Rate limits T331576: Rate limits for Temporary account should match those for anon users

• Rate limits are configured per user type. What rate limits should we apply to temporary users? (Same as anon? Same as logged in? A new category?)

Statistics T341228: Update action API to handle temporary users

• Where user edits are counted differently for different users (e.g. recent changes, ApiQueryContributors, ApiQueryUserInfo, etc), how should temporary users be counted?

API T341228: Update action API to handle temporary users

• Where APIs have a user parameter, should there be a separate type for temporary users? (See UserDef::PARAM_ALLOWED_USER_TYPES)
• Where APIs have an assert parameter, used to check the type of accessing user, should there be a separate type for temporary users?

Flags T341228: Update action API to handle temporary users

• Where different user types are flagged differently (some APIs, some logs), how should temporary users be flagged?

Team-specific questions

Questions of various sizes that I encountered while trawling through files. (Unlikely to be exhaustive, in that other teams' products in core may well be affected in ways not discovered here!)

Blocks (AHT) T338836: How should blocks treat temporary users?

• Should blocked IPs defined in DnsBlacklistUrls and SoftBlockRanges apply to temporary account users?
• Should it be possible to suppress a temporary account user? (It's not possible to suppress an IP user.)
• How should autoblocks work for temporary accounts? (Blocked on community consultation as commented here: T300294#8476287)
• If the "Apply block to logged-in users from this IP address" is unchecked, should it block temporary account users?
• Should BlockDisablesLogin prevent a user from making a temporary account?

Growth

• Should Watchlist be available to temporary users?

ContentTransform

• Should ParserOptions for temporary account users be the same as for anonymous users?

Yes - T337042: Temporary account users should have the same ParserOptions as anonymous users

Editing

• Should PageEditStash::checkCache treat temporary users like anon users?

No, it can stay as is.

Performance/Security

• Should Article::showMissingArticle omit logs for temporary users?

No, can stay as is.

Web

• Should ResourceLoaderClientPreferences be used for temporary users?

Technical fixes needed

Authentication T332411: Make some authentication APIs unavailable to temporary users

The following should be unavailable to temporary users:

• ApiChangeAuthenticationData
• ApiRemoveAuthenticationData
• ApiLinkAccount

Technical debt

• Fix some classes to be in sync with the User and Linker classes

Further investigations needed

UI messages T339874: Show more helpful messages when temporary users can't access features

• Various messages have separate versions to display to anonymous vs registered users.
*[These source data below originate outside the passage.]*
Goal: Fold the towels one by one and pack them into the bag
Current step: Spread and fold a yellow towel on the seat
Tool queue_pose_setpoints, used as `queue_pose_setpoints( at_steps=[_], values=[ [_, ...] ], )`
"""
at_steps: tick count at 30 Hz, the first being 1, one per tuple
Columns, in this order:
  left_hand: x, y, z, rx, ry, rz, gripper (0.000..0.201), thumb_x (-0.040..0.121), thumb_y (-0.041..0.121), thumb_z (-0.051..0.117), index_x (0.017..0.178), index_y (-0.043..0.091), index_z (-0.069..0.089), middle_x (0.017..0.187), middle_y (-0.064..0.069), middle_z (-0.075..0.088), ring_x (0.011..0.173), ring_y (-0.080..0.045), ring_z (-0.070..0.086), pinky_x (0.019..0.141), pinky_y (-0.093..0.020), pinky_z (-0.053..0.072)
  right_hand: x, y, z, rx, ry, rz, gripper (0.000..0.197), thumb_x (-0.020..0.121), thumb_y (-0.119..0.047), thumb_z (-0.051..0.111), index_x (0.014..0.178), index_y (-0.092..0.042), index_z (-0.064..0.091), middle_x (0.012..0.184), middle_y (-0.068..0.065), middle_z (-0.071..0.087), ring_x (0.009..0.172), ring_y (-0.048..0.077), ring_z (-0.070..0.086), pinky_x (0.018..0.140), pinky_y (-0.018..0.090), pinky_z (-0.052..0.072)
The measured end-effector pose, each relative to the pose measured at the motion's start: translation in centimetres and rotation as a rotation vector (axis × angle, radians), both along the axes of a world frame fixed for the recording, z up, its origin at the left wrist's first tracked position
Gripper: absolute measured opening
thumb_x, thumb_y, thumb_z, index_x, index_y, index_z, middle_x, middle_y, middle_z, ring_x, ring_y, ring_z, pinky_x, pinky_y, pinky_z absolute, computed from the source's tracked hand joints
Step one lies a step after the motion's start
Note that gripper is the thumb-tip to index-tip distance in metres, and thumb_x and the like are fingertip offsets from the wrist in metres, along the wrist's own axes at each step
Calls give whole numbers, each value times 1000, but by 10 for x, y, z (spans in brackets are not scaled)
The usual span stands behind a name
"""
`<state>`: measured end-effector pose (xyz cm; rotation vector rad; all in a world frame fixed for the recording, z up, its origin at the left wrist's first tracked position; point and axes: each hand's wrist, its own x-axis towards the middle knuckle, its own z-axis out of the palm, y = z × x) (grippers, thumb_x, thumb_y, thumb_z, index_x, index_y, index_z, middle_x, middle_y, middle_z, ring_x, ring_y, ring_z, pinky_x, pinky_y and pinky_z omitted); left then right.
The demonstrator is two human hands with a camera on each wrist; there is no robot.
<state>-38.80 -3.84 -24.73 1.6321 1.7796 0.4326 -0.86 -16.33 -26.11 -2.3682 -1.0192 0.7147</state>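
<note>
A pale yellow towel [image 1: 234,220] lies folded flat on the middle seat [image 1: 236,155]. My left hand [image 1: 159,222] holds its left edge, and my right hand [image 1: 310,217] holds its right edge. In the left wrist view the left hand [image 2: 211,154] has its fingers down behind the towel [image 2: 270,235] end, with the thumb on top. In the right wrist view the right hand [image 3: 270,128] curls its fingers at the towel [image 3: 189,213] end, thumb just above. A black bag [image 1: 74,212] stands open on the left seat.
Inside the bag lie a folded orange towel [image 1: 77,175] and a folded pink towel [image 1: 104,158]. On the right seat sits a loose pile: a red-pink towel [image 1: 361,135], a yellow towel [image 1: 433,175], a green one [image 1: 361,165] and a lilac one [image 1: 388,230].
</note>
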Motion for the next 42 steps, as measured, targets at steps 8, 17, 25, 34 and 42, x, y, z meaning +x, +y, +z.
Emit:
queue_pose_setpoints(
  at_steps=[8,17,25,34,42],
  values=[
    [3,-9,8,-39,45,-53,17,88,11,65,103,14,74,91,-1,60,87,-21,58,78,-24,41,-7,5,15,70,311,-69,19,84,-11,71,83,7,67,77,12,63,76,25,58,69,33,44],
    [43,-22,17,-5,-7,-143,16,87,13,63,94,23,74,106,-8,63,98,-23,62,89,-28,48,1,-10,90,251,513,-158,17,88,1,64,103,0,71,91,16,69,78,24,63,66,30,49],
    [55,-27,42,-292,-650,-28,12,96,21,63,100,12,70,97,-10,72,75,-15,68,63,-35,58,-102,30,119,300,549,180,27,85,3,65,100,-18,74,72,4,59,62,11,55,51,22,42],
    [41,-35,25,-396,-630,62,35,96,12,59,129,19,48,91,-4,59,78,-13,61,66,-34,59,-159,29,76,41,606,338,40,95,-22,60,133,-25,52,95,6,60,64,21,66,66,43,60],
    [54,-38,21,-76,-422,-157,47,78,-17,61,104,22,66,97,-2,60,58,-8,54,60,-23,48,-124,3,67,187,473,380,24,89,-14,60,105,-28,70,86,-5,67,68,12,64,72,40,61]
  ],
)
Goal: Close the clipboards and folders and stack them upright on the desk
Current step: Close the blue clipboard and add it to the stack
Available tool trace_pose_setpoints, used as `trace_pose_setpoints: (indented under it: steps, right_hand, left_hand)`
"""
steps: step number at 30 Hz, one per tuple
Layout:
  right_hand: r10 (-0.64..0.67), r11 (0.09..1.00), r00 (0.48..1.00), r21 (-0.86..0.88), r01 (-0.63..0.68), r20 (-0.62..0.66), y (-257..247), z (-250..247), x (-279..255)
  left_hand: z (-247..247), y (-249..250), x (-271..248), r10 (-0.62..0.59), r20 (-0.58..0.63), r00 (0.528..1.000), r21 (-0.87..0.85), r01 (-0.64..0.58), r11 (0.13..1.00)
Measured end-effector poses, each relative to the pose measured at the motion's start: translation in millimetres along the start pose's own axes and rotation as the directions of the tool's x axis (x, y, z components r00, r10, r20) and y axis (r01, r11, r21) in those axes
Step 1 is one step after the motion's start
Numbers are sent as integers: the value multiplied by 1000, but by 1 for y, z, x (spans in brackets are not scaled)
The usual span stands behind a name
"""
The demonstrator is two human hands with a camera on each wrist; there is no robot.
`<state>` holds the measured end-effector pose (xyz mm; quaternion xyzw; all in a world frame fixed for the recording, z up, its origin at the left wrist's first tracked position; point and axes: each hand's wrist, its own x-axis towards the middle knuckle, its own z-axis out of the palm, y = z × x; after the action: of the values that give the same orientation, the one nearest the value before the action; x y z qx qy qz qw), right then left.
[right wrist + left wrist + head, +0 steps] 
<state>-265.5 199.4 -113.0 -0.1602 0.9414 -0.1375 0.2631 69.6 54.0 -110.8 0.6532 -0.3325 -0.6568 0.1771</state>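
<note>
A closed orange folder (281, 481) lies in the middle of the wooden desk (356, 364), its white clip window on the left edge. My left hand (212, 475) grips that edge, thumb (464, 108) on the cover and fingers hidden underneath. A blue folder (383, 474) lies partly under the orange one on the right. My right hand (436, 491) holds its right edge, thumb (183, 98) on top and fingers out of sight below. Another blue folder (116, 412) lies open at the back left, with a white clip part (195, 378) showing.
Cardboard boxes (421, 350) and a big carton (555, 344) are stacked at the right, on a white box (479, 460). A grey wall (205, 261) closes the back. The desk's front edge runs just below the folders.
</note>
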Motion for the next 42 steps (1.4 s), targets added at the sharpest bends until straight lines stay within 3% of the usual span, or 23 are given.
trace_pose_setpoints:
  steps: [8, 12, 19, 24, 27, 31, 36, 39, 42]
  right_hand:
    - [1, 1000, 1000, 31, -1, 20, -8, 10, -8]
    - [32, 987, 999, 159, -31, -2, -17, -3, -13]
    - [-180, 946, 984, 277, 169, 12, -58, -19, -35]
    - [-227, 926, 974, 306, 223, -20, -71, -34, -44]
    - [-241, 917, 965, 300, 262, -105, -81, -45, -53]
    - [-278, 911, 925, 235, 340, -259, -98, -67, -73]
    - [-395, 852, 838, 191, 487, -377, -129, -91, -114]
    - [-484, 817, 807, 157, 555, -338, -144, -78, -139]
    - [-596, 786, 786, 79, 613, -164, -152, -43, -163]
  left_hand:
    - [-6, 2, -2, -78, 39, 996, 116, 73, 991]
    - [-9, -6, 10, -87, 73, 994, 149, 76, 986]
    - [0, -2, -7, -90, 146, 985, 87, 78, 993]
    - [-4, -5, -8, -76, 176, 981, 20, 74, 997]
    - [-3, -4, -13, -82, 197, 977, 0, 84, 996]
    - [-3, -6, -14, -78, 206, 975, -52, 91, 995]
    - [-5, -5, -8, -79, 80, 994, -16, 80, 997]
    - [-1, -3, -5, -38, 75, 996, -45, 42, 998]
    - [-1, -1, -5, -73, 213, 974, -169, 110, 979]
Which of these should also have versions for temporary users?

Special pages T344276: Should SpecialPages that return true for ::requireLogin allow access to temporary users?

• Special pages can specify that only logged-in users can use the special page (SpecialPage::requireLogin) - this currently allows temporary users. It's also possible to specify that only named (i.e. registered, non-temporary) users can user the page (SpecialPage::requireNamedUser). Some special pages may need updating to require named users. (Affects core and extensions.)